What the exercise asks – Among the lines below, take the one holding "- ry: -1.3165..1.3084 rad", the one holding "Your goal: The", and all lines between them. Set them down exactly.

Dataset content –
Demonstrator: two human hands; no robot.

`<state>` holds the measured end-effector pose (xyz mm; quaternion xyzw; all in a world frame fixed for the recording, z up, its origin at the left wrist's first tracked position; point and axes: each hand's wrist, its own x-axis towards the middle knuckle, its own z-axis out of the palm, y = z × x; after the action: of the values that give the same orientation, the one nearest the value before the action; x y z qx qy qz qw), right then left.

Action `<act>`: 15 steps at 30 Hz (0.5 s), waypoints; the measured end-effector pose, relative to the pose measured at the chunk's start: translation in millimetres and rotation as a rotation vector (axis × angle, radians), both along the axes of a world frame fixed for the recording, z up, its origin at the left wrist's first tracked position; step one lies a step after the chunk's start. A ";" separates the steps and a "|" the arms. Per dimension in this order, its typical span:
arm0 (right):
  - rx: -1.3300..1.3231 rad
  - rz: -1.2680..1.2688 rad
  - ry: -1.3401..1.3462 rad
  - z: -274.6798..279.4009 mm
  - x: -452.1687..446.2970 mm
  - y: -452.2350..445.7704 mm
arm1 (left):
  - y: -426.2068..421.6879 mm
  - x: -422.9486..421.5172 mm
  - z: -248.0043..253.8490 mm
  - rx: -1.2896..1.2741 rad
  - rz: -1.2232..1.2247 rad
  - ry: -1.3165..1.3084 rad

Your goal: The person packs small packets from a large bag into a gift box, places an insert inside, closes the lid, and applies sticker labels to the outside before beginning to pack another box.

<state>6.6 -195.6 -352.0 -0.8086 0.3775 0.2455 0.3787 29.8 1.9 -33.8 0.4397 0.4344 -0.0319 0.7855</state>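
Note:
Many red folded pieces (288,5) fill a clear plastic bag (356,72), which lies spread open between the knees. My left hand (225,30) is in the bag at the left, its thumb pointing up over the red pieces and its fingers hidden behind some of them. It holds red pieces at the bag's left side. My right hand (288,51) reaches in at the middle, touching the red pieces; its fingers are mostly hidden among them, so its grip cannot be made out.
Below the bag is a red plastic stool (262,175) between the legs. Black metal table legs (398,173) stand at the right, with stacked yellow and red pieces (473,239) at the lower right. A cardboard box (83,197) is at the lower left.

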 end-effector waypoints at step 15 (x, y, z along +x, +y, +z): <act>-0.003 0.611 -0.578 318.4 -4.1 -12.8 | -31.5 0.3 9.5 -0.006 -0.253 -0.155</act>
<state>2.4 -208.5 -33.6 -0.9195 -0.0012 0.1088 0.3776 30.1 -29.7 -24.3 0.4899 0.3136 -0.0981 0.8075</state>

Solution for this task –
  - ry: -1.3165..1.3084 rad

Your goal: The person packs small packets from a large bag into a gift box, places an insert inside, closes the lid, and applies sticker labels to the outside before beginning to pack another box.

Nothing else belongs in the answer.